### WHAT NEEDS TO BE DONE
Print the listing exactly.
[DATA BELOW Boundary: Start]
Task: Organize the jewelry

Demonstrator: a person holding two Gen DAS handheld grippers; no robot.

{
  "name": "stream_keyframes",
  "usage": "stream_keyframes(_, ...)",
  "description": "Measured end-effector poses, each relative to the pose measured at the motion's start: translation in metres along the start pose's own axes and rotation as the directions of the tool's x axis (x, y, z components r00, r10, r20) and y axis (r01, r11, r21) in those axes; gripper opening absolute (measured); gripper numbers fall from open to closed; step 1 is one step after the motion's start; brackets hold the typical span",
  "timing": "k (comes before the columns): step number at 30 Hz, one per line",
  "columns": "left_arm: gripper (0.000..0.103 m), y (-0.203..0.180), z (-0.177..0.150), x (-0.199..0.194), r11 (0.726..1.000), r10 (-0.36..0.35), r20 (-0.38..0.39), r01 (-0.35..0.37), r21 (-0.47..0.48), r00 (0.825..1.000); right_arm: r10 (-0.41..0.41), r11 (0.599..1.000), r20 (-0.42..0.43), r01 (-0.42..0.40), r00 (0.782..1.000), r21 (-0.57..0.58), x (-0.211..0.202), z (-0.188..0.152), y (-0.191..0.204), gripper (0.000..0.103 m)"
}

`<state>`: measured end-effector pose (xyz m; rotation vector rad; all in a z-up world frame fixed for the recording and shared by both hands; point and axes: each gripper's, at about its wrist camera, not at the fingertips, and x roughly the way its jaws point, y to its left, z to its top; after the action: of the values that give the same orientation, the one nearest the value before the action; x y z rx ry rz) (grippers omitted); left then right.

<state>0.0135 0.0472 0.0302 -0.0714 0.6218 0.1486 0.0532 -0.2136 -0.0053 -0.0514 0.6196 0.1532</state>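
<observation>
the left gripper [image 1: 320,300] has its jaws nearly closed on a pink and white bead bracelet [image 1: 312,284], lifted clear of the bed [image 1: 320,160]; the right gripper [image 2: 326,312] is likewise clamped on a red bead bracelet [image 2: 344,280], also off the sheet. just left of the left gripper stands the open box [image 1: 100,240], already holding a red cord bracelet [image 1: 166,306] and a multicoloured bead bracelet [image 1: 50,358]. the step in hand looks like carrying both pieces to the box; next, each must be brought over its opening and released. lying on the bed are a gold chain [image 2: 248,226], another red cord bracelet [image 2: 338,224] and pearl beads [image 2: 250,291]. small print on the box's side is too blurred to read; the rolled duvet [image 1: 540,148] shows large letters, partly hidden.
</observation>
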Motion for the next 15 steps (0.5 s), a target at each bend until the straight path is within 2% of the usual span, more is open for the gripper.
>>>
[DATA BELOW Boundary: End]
### REPLY
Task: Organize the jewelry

Demonstrator: a person holding two Gen DAS handheld grippers; no robot.

{
  "name": "stream_keyframes",
  "usage": "stream_keyframes(_, ...)",
  "description": "Measured end-effector poses, each relative to the pose measured at the motion's start: translation in metres along the start pose's own axes and rotation as the directions of the tool's x axis (x, y, z components r00, r10, r20) and y axis (r01, r11, r21) in those axes; gripper opening absolute (measured); gripper numbers fall from open to closed; step 1 is one step after the motion's start; brackets hold the typical span",
  "timing": "k (comes before the columns): step number at 30 Hz, one per line",
  "columns": "left_arm: gripper (0.000..0.103 m), y (-0.203..0.180), z (-0.177..0.150), x (-0.199..0.194), r11 (0.726..1.000), r10 (-0.36..0.35), r20 (-0.38..0.39), r01 (-0.35..0.37), r21 (-0.47..0.48), r00 (0.825..1.000); right_arm: r10 (-0.41..0.41), r11 (0.599..1.000), r20 (-0.42..0.43), r01 (-0.42..0.40), r00 (0.782..1.000), r21 (-0.57..0.58), x (-0.211..0.202), z (-0.188..0.152), y (-0.191..0.204), gripper (0.000..0.103 m)"
}

`<state>`: measured end-effector pose (xyz m; rotation vector rad; all in a z-up world frame fixed for the recording and shared by both hands; point and axes: each gripper's, at about its wrist camera, not at the fingertips, and x roughly the way its jaws point, y to its left, z to its top; after the action: of the values that give the same orientation, the one nearest the value before the action; x y z rx ry rz) (grippers omitted); left then right.

<state>0.0135 0.0472 0.0302 -0.0714 0.6218 0.1486 0.0532 -0.2136 -0.0053 -0.0514 0.6196 0.1532</state>
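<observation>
the left gripper [image 1: 320,300] has its jaws nearly closed on a pink and white bead bracelet [image 1: 312,284], lifted clear of the bed [image 1: 320,160]; the right gripper [image 2: 326,312] is likewise clamped on a red bead bracelet [image 2: 344,280], also off the sheet. just left of the left gripper stands the open box [image 1: 100,240], already holding a red cord bracelet [image 1: 166,306] and a multicoloured bead bracelet [image 1: 50,358]. the step in hand looks like carrying both pieces to the box; next, each must be brought over its opening and released. lying on the bed are a gold chain [image 2: 248,226], another red cord bracelet [image 2: 338,224] and pearl beads [image 2: 250,291]. small print on the box's side is too blurred to read; the rolled duvet [image 1: 540,148] shows large letters, partly hidden.
</observation>
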Motion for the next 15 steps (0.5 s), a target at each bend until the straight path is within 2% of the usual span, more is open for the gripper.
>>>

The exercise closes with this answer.